How to complete this task:
The entries below should be given again exactly, minus their pictures.

━━━ The input ━━━

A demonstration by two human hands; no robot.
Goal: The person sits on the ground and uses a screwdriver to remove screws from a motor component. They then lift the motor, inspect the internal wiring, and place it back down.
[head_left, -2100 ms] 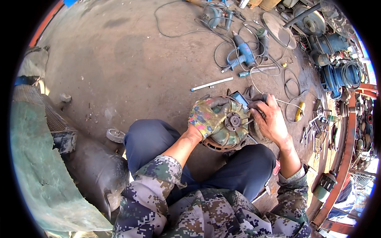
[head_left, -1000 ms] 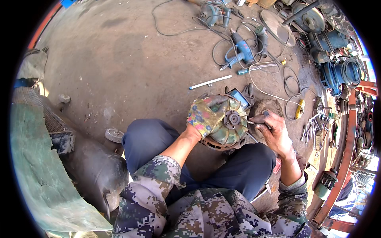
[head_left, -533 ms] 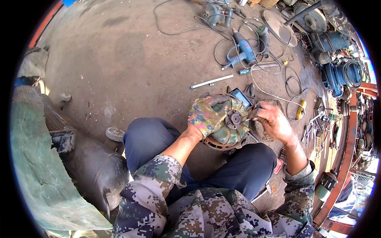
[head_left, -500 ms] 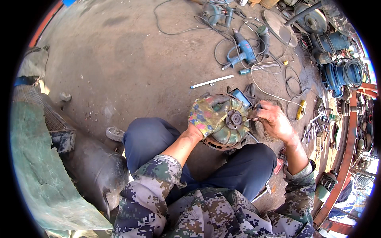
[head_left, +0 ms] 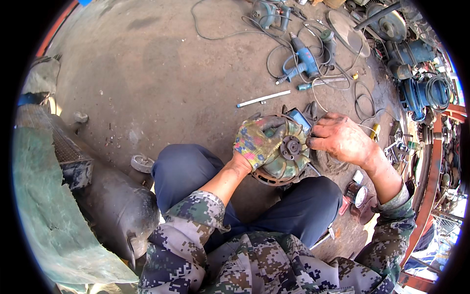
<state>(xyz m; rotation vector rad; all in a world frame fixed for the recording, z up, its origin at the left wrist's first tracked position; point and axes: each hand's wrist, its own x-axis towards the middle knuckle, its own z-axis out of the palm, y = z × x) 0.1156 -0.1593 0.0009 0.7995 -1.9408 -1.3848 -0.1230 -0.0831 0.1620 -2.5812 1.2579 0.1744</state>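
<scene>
Step in hand looks like fine finger work beside round finned metal part (head_left: 280,165), just ahead of right knee (head_left: 318,193); gloved left hand (head_left: 255,141) grasps it, bare right hand (head_left: 344,139) bunched by its right edge, cannot tell if pinching anything; next move likely calls for steady left grip

Bright light shows beyond a rust-red beam (head_left: 435,157) beside the stained brown floor (head_left: 171,88).
</scene>
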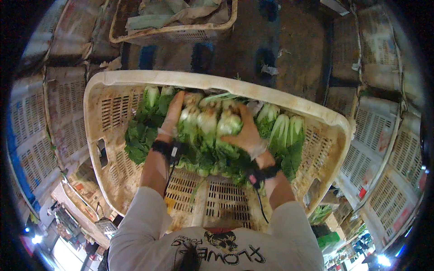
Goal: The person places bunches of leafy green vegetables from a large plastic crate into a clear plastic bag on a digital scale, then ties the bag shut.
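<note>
A large off-white plastic crate [215,82] lies below me, with a row of leafy green vegetables with pale stems [280,131] across its back half. My left hand [171,117] is closed against the left side of a middle bunch of greens [209,118], fingers pointing toward the back rim. My right hand [244,131] grips the same bunch from the right, its fingertips near the browned stem ends. The front of the crate shows its slotted bottom, with a few loose stalks.
Another off-white crate [176,34] holding greyish crumpled cloth or sheeting stands beyond, on a dark stained surface [298,45]. Stacked slotted crates rise on the left [31,117] and right [384,198]. Boxes and bright lights appear low at both edges.
</note>
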`<state>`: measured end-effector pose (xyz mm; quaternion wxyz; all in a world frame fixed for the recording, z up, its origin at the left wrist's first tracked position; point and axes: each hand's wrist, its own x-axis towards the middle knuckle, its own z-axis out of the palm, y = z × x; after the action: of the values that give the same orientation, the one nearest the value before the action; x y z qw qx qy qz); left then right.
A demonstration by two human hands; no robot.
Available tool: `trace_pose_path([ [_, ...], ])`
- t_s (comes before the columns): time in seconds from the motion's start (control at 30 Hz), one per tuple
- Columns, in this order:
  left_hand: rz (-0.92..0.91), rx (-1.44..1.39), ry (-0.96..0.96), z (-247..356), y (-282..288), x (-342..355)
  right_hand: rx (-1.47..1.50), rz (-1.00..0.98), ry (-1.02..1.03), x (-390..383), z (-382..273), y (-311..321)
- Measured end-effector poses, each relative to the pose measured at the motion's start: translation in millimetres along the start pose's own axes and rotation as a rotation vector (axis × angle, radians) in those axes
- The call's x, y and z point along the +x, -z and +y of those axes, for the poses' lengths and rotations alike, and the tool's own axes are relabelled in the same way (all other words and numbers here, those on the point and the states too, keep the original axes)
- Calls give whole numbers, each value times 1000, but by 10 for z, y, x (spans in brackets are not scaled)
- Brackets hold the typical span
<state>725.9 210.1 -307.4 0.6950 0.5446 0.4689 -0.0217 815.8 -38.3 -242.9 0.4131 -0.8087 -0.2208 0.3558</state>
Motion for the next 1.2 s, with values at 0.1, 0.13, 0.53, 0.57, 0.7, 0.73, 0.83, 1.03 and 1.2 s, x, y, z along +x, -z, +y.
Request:
trace_pose_path([
  [0.1, -175, -350, 44, -44, 127, -55, 47, 25, 119, -264, -10, -101],
  [0.13, -181, -260, 17, 11, 120, -94, 55, 20, 93, -248, 113, -136],
  [0.53, -112, -134, -125, 38, -79, -126, -246, -3, 236, 114, 144, -8],
  [0.57, -100, -173, -139, -12, -22, -145, -202, -8, 222, 31, 83, -60],
  [0.7, -232, -584, 34, 29, 65, -372, -103, 119, 435, -236, -234, -45],
  [0.73, -228, -577, 8, 250, -7, -571, -136, 172, 439, -314, -328, -63],
  [0.83, -225, -687, 19, 524, 156, -943, -214, 171, 571, -511, -834, 2],
  [1.03, -287, -605, -581, 969, 599, -2098, -512, 80, 838, -1188, -2109, 365],
  [1.2, -228, -725, -1082, 846, 559, -2368, -794, -26, 1147, -1563, -3431, 452],
])
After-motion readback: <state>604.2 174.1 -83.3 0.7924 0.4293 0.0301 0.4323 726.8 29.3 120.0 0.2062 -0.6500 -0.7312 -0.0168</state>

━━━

Your solution:
A demonstration by two human hands; no robot.
Goal: The person sits on the ground and uses a screwdriver to remove screws from a motor component. They then lift the motor, inspect the internal wiring, and place it back down.
[head_left, -2100 ms] 
[head_left, -1000 ms] 
[head_left, -533 ms] 
[head_left, -500 ms] 
[head_left, +0 ms] 
<state>(xyz m; rotation vector rad; all in a world frame fixed for the recording, z up, its origin at the left wrist's first tracked position; point and axes: each hand's wrist, its own x-axis towards the middle knuckle, its own z-axis out of the palm, y = z × x) 0.1156 -0.1593 0.0009 0.7995 -1.9408 -1.3848 -0.1230 -0.0831 0.1620 -2.5812 1.2579 0.1744</state>
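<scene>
Step in hand looks like fine finger work beside round finned metal part (head_left: 280,165), just ahead of right knee (head_left: 318,193); gloved left hand (head_left: 255,141) grasps it, bare right hand (head_left: 344,139) bunched by its right edge, cannot tell if pinching anything; next move likely calls for steady left grip

Bright light shows beyond a rust-red beam (head_left: 435,157) beside the stained brown floor (head_left: 171,88).
</scene>
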Goal: The person places bunches of leafy green vegetables from a large plastic crate into a clear plastic bag on a digital scale, then ties the bag shut.
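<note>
A large off-white plastic crate [215,82] lies below me, with a row of leafy green vegetables with pale stems [280,131] across its back half. My left hand [171,117] is closed against the left side of a middle bunch of greens [209,118], fingers pointing toward the back rim. My right hand [244,131] grips the same bunch from the right, its fingertips near the browned stem ends. The front of the crate shows its slotted bottom, with a few loose stalks.
Another off-white crate [176,34] holding greyish crumpled cloth or sheeting stands beyond, on a dark stained surface [298,45]. Stacked slotted crates rise on the left [31,117] and right [384,198]. Boxes and bright lights appear low at both edges.
</note>
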`<state>`: measured end-effector pose (xyz mm; quaternion wxyz; all in a world frame fixed for the recording, z up, its origin at the left wrist's first tracked position; point and axes: each hand's wrist, its own x-axis towards the middle knuckle, its own z-axis out of the palm, y = z × x; after the action: of the values that give the same orientation, the one nearest the value before the action; x y z qw qx qy qz); left then right.
A demonstration by two human hands; no robot.
Available tool: `trace_pose_path([ [_, ...], ])`
- t_s (comes before the columns): time in seconds from the motion's start (control at 30 Hz), one per tuple
- Columns, in this order:
  left_hand: rz (-0.92..0.91), rx (-1.44..1.39), ry (-0.96..0.96), z (-247..356), y (-282..288), x (-342..355)
  right_hand: rx (-1.47..1.50), rz (-1.00..0.98), ry (-1.02..1.03), x (-390..383), z (-382..273), y (-311..321)
- Measured end-effector poses, each relative to the pose measured at the motion's start: translation in millimetres along the start pose's own axes and rotation as a rotation vector (axis × angle, radians) in those axes
- The call's x, y and z point along the +x, -z and +y of those axes, for the poses' lengths and rotations alike, and the tool's own axes are relabelled in the same way (all other words and numbers here, those on the point and the states too, keep the original axes)
- Calls give whole numbers, each value times 1000, but by 10 for z, y, x (spans in brackets are not scaled)
- Brackets hold the typical span
<state>725.9 210.1 -307.4 0.6950 0.5446 0.4689 -0.0217 815.8 -38.3 -242.9 0.4131 -0.8087 -0.2208 0.3558</state>
Motion for the next 1.2 s, with values at 0.1, 0.13, 0.53, 0.57, 0.7, 0.73, 0.83, 1.03 and 1.2 s, x, y, z along +x, -z, +y.
Request:
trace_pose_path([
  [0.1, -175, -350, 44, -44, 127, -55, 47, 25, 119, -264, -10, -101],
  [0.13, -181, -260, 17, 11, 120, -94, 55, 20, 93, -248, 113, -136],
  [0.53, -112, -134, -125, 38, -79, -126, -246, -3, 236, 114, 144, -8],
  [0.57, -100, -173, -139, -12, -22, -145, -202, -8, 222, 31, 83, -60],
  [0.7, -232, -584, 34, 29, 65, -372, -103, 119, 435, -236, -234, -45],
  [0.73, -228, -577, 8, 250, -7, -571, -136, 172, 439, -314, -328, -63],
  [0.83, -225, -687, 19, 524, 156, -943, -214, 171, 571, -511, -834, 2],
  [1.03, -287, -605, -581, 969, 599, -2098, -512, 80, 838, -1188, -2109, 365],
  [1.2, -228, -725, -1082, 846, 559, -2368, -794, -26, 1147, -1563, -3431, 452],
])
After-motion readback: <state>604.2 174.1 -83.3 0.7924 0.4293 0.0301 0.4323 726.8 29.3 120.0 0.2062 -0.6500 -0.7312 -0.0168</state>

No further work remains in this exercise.